Anyway, my cold doctor became a benevolent physician, for whatever reason. The change in classical education hasn't been so extreme (I just got carried away reminiscing) But there has been a very perceptible change in direction, from rigor to excellence, from training to cultivation of virtue. ... in other words, a humanizing. I think the movement acquired some scholarly mentors, and got access to Wisdom, which playeth before Him at all times;
Playing in the world:
and my delights were to be with the children of men.
So the talk wasn't at all about how to get those little noses back to the grindstone for the last couple of months before summer, but rather, how school season should not be so grueling that teachers and students are gasping for a break by April. And more than that, how one test of education is what the kids do doing their summer break. And also, how mastery tends to build motivation, while superficial "get through the book" haste leads to alienation, hurry and fatigue.

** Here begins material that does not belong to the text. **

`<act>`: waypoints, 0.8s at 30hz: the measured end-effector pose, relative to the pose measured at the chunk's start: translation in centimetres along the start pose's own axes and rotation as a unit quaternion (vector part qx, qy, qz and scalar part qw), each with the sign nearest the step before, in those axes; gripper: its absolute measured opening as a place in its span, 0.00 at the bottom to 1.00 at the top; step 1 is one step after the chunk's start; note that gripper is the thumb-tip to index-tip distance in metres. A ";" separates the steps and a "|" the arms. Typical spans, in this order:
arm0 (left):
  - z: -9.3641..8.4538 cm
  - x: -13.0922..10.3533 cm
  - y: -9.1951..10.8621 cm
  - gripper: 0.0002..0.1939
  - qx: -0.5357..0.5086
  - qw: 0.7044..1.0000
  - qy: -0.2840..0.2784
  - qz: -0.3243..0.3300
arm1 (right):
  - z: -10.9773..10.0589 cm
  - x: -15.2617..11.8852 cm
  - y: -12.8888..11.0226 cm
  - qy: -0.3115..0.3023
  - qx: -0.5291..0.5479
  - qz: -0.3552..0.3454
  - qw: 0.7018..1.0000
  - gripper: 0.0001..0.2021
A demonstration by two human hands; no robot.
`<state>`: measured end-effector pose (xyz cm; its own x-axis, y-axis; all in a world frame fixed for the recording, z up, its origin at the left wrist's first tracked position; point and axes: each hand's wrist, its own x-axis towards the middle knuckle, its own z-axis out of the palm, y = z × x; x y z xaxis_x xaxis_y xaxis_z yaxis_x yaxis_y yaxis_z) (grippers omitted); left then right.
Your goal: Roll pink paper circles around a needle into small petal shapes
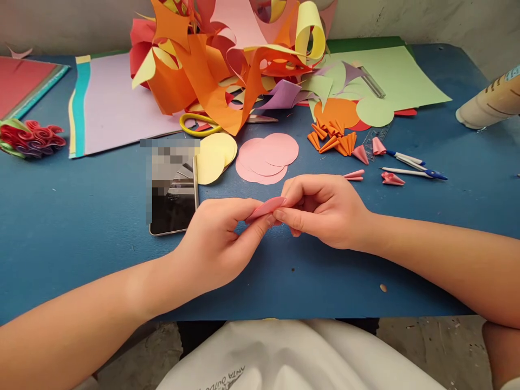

Perrin mentioned that CS Lewis basically only studied two subjects from ages 14 to 16, with his tutor "The Great Knock." But he studied them deeply and his whole time with his tutor was a kind of curriculum in dialectic and logical reasoning, since the Scottish scholar would dispute basically every proposition no matter how banal or casual.
This made me think of at least two things as I plan for next year:
- How can I order things so that we are neither "getting through things" or "letting things slide"? Would it help if we did something like block/trimester scheduling (as was discussed in the podcast?) I plan to think about that today.
- Much of education is about a relationship. The primary unit study for the learner is the relationship with the teacher (and more widely the learning environment). Perrin talked about avoiding fluorescent light and cheap primary-colored posters, and drinking cocoa while discussing, which of course, homeschoolers can manage quite naturally. My son who went to public school liked and respected some of his teachers and learned from them, but his general impression of the system and institution made him cynical. My older three kids had a different experience. They didn't feel the tension between the stated and actual agenda of the teacher and environment.
- If the teacher is going to be such an influence on the learner, it means that the teacher needs to be what he aims for. In that sense, if I have 15 minutes free, it might be better to spend that time praying, or educating myself, or even taking a walk, than shopping for curriculum or reading blogs about how other people do nature study. That doesn't mean that there is no place for researching curriculum and methods (after all, that is a form of education too). It's just that some things that seem of lower urgency might actually be higher priority and pay off better.